I will post the picture I took in case I don’t get another:

malva neglecta

My eyes were peeled looking for a mallow that might have escaped the mower and I found one:

I also went down by the creek to get closer to some cow parsnip to see if it actually was that, and saw lots of lush and wild plants who are safe for now… at least, until someone decides to dredge the creek!

That mix includes a kind of horsetail reed, probably Equisetum hyemale. I have another species in my garden, which I don’t have time to tell about right now, because I need to actually go into the garden and work, and pull up some of my kind of Equisetum, which I am considering a weed in some places, and in other places, an ornamental plant. 🙂

I noticed those plants above because I had taken a short-cut home, being somewhat disheartened by the ruin of my usual fields of research, and that led me past a less familiar stretch of the creek. [Update: The vine above I’m pretty sure is a wild cucumber or Marah, which is in the gourd family.]

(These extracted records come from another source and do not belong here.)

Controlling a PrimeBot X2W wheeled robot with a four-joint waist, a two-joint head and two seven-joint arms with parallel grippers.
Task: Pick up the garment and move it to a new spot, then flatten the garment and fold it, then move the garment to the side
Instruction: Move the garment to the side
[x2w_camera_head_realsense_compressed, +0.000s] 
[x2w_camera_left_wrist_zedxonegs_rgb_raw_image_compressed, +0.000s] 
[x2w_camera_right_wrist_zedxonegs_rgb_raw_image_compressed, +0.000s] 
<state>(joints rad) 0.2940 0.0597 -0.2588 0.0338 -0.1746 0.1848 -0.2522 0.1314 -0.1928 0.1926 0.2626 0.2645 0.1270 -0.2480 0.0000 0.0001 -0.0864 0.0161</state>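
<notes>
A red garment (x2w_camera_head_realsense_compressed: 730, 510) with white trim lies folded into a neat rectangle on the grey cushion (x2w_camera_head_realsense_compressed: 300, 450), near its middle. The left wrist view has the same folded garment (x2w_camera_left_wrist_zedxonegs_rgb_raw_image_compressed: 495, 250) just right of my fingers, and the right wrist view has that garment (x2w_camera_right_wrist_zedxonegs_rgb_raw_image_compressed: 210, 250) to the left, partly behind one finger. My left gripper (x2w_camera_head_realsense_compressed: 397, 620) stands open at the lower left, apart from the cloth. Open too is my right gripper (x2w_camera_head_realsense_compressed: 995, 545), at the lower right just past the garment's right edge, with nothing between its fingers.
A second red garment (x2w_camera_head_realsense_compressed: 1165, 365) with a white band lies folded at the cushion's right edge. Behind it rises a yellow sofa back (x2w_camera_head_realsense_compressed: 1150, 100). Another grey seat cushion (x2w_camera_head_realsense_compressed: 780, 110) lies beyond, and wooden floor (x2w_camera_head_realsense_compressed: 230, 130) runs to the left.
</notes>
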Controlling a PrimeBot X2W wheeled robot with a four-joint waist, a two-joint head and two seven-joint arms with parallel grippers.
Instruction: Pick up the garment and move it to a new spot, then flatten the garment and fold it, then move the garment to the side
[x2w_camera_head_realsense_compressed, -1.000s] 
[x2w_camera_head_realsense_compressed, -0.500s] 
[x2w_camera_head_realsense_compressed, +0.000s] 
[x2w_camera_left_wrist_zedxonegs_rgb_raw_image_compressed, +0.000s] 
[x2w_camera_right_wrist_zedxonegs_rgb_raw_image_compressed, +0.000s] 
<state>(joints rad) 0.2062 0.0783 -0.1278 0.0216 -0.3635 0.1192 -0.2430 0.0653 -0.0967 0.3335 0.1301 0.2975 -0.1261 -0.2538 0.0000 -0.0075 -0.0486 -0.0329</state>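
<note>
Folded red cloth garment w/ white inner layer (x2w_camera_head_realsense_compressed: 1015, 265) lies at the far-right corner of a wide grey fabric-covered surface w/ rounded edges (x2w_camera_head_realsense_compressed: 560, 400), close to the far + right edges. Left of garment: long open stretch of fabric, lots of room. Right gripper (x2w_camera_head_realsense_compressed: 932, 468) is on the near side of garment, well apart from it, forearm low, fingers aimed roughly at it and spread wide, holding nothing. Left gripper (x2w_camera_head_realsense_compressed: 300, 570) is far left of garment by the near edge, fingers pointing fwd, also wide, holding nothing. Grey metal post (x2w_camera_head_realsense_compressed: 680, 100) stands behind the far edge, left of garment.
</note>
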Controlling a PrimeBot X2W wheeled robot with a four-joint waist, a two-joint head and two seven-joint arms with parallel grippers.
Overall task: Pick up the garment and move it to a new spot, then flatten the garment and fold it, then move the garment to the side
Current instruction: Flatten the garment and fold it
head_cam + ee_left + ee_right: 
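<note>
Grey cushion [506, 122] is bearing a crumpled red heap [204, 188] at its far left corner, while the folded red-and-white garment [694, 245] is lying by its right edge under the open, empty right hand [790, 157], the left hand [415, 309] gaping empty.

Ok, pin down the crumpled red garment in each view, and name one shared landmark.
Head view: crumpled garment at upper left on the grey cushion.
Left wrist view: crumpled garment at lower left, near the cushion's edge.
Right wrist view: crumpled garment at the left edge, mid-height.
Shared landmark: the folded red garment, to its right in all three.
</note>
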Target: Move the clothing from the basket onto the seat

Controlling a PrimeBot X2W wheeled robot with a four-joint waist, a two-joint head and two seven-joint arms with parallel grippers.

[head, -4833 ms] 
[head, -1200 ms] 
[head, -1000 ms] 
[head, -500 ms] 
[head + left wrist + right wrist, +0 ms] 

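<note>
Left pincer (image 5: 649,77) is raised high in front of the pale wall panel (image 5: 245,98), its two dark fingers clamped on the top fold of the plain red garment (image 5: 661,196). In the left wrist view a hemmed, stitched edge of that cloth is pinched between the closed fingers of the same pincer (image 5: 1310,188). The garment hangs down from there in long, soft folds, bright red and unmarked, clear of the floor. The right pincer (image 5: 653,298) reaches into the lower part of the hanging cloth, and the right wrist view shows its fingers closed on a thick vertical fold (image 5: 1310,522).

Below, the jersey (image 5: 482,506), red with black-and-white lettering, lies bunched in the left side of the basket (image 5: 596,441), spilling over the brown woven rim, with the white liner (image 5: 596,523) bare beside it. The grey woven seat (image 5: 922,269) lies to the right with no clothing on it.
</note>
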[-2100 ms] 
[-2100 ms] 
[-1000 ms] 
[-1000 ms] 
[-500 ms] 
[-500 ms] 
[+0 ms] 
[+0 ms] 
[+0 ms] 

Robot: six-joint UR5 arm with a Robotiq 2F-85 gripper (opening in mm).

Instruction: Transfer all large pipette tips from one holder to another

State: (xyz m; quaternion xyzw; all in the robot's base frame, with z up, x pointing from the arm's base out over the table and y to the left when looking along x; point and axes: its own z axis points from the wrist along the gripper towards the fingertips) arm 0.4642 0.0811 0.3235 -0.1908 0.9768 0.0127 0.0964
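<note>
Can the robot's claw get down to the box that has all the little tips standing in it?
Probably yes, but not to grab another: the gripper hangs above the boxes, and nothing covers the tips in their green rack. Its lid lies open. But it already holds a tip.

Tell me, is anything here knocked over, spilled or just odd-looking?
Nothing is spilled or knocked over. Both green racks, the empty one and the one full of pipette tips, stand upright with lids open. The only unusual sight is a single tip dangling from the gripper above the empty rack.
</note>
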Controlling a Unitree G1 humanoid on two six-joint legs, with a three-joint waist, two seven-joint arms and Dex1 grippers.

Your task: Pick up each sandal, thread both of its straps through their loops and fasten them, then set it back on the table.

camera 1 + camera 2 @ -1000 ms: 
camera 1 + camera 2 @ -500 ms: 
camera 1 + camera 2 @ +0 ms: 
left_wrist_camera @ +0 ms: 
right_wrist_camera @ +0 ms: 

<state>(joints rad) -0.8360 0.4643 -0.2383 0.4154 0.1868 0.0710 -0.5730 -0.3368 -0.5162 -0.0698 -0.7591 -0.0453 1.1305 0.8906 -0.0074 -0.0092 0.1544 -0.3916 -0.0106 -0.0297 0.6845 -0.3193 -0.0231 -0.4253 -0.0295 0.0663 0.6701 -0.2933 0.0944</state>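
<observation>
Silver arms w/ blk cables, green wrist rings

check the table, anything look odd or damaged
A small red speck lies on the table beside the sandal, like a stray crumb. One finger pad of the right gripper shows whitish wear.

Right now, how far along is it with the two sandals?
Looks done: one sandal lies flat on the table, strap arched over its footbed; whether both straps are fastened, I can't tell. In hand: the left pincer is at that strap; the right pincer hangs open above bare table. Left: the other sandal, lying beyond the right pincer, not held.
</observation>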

Mowing is the thing to do this week, it seems. My neighbor Ray died a couple of years ago but someone is still “taking care of” his house, it seems. I don’t think it looks better than it did before they mowed the weeds he left behind, but I understand: now that our rainy season is over, all of these weeds will turn into crispy dry Fuel for wildfires, and after last fall’s devastation, people are duly careful.

Many weed portraits were added to my files in the last weeks while the plants were enthusiastically obeying their calling, and which I will use to continue my botanical, etymological and philosophical studies of weeds. So never fear! Weeds will return to Gladsome Lights, and I have no doubt they will also return to the borders of my walking paths.